When the initial specimen is not suited for HRD testing, as in this case, obtaining a specimen from a recurrent site by SDS or biopsy could be a treatment strategy. Although no BRACAnalysis or HRD testing (MyChoice®) was used in this case due to the patient consent or timing of insurance coverage in Japan, testing the biomarkers for selection of the PARP inhibitor in late-recurrence platinum-sensitive cases has become increasingly important.

We have searched for reported late recurrence of epithelial ovarian cancer on PubMed and have found 15 cases in 10 reports. The characteristics of each are listed in Table 2.

5. Conclusion

The DESKTOP III trial reveals the importance of cytoreductive surgery, and the assessment of the potential effectiveness of SDS could be estimated by the AGO scores.

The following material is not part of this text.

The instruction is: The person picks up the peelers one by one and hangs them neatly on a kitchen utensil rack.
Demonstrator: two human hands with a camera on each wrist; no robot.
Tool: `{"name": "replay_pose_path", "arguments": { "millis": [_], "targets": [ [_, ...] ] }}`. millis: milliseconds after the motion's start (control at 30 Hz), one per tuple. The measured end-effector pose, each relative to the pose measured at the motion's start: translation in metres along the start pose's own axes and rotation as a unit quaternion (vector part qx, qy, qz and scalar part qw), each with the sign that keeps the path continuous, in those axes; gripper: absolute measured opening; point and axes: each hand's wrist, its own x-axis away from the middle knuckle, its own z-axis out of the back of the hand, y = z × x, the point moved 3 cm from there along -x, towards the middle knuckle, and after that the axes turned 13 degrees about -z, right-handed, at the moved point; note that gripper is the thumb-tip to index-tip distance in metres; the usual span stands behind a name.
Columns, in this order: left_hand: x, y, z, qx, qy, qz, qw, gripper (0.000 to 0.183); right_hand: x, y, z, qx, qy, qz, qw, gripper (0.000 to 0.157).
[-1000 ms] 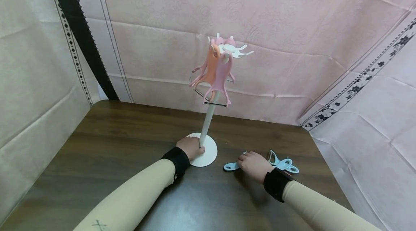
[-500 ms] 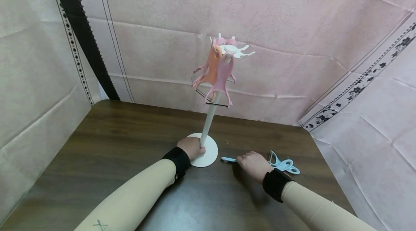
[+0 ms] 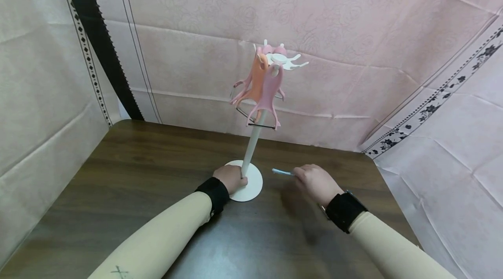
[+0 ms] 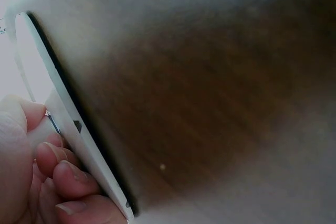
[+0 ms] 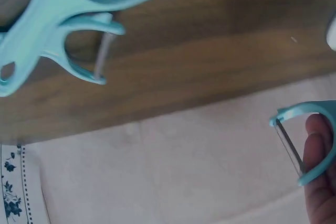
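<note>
My left hand [image 3: 229, 178] grips the foot of the white stand's pole [image 3: 252, 148], just above its round base [image 3: 254, 185]. In the left wrist view, the fingers [image 4: 73, 179] curl around the pole over the base's edge. My right hand [image 3: 317, 183] holds a light blue Y-shaped peeler [image 5: 302, 108] raised above the table; its handle end [image 3: 281, 171] points left toward the stand. Pink [image 3: 270, 87] and orange [image 3: 257, 77] peelers hang from hooks on the stand's top. White hooks [image 3: 292, 63] on its right side bear nothing.
Two more light blue peelers [image 5: 44, 22] lie overlapping on the wooden table [image 3: 157, 174], mostly hidden behind my right hand and wrist in the head view. Pale patterned cloth [image 3: 334, 74] hangs behind the table and along both sides.
My right hand has lifted the light blue peeler off the table and moved it up and slightly away from me. The left hand and the stand have stayed in place.
</note>
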Motion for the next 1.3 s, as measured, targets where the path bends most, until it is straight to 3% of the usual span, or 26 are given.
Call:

Although the patient was initially treated with chemotherapy when diagnosed with the recurrence and experienced a series of several events before the SDS, the physical status was maintained throughout the course, and the surgery has achieved complete resection, allowing the chance of introducing a new drug such as PARP inhibitors. Appropriate diagnosis and treatment strategy, including early diagnosis of recurrence, the indication of SDS, and the choice of PARP inhibitor, have become all the more important in longer survival. The patient had positive perspectives, and a shared decision was made in every treatment.

Verbal informed consent to publish the case details was obtained. Written consent forms were omitted as no data were available to identify the patient.

Conflicts of Interest

The authors declare that they have no conflicts of interest.